Statistician’s job is to to extract important patterns and trends, and understand “what the data says” (learning from data).

Methods for supervised learning, the two end of the spectrum:

  1. Models in one side, rely heavily on some strong assumption (Low variance and High bias).
    • Logistic regression.
  2. Models on the other side, do not rely on any rigorous assumptions. (High variance and Low bias)
    • KNN

Tree elements

 

 

The tree has 3 layers of nodes.

  • 1st layer (depth=1): the root node.
  • 2nd layer (depth=2), one internal and one external node.
  • 3rd layer (depth=3) two terminal nodes.

Parent: an internal node that partitioning in two nodes.

daughters/offspring/descendants: two nodes extracted from a parent.


Partitioning of subjects

Y: preterm/term delivery.

Covariates, X1 (age) & X13 (amount of drinking)

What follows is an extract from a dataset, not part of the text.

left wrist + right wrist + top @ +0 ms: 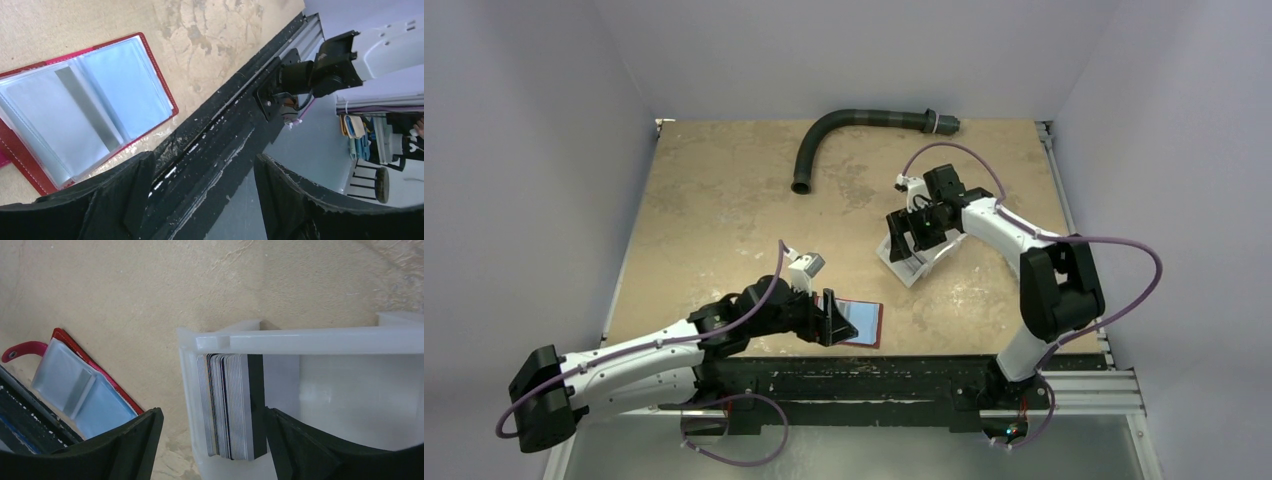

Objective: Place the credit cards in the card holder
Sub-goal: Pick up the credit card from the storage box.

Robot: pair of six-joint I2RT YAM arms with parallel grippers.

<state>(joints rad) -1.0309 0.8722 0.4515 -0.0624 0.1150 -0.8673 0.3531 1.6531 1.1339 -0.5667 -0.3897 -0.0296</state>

  • Every node is a subset of the sample.
  • Terminal nodes partitioning the sample.

 

  • Node (I) x13 ≤ c2.
  • Node (II) x13 > c2 and x1 ≤ c1.
  • Node (III) x13 > c2 and x1 > c1.

Aim of the partitioning

 

Complete homogeneity of terminal nodes is an ideal that is rarely realized.

constitute as homogeneous as possible partitioning of subjects in terms of response based on the X’s.

 

A quantitative measure of the node homogeneity is the node impurity.

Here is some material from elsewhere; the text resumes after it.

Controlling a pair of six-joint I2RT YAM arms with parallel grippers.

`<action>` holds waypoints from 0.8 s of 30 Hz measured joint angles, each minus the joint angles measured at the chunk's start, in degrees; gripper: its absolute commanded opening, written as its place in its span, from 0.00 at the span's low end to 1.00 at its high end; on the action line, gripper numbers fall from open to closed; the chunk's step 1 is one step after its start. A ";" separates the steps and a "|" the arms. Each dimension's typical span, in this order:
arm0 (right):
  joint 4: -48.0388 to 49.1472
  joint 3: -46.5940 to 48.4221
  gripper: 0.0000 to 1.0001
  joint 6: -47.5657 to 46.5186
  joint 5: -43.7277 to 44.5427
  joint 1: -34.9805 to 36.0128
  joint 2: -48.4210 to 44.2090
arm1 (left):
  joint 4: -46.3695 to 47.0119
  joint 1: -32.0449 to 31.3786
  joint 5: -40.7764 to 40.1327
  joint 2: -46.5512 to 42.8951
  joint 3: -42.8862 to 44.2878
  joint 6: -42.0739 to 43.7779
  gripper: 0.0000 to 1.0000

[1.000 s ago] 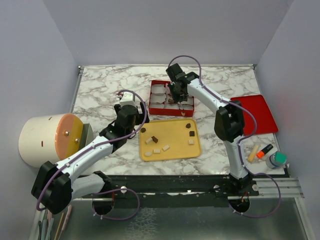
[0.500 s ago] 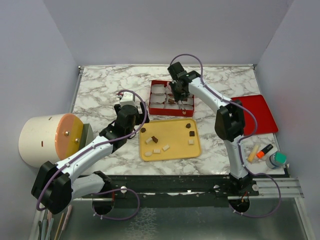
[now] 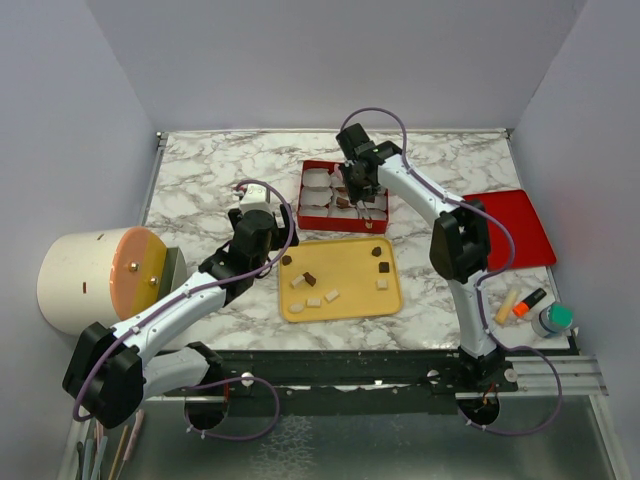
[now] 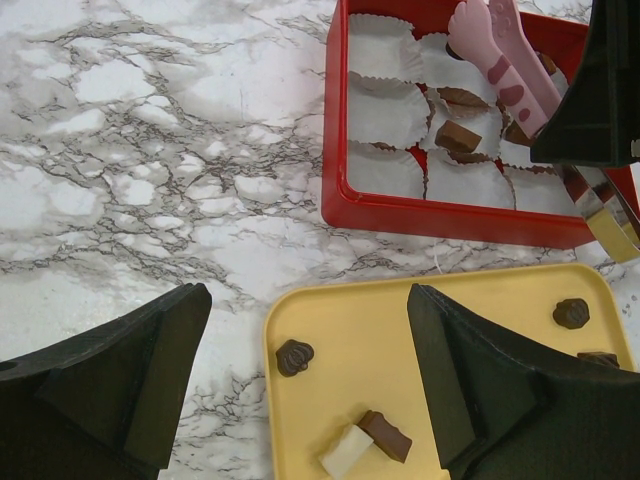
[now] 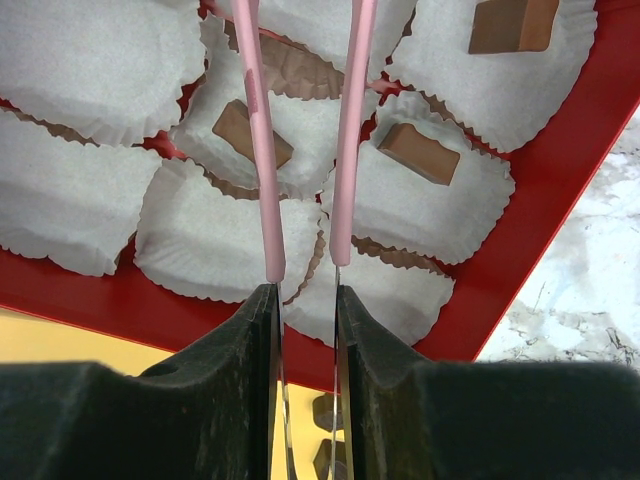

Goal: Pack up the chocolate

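Observation:
The red box of white paper cups sits behind the yellow tray. My right gripper hangs over the box, shut on pink tongs. The tongs' paw-shaped tips hover over the cups, apart. Brown chocolate pieces lie in cups. More chocolate lies on the tray, along with white pieces. My left gripper stands open and empty over the tray's left edge.
A red lid lies at the right. Markers and a green-capped jar rest near the front right corner. A large cream cylinder stands at the left edge. Walls close in the table on three sides.
My right gripper has shifted the tongs slightly farther back over the box. The left arm has not moved.

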 measured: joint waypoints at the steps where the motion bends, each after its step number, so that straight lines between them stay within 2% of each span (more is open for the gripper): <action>1: 0.00 0.00 0.32 0.00 -0.09 -0.04 0.00 | 0.00 0.00 0.00 0.00 0.00 0.00 0.90; 24: 0.00 0.00 0.38 0.04 -0.35 -0.15 0.00 | 0.04 0.00 0.02 0.00 0.00 0.00 0.90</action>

A node homogeneity = \(\frac{\text{n. of women having a preterm delivery in that node}}{\text{Total n. of women in that node}}\)

 

The closer this ratio is to 0 or 1, the more homogeneous is the node.


Splitting a Node

  1. For each predictor variable:
    1. Constitute all allowable splits
    2. Select the best split based on the a goodness of a split criterion.
  2. Compare the best split of different variables and select among them (the best of the best).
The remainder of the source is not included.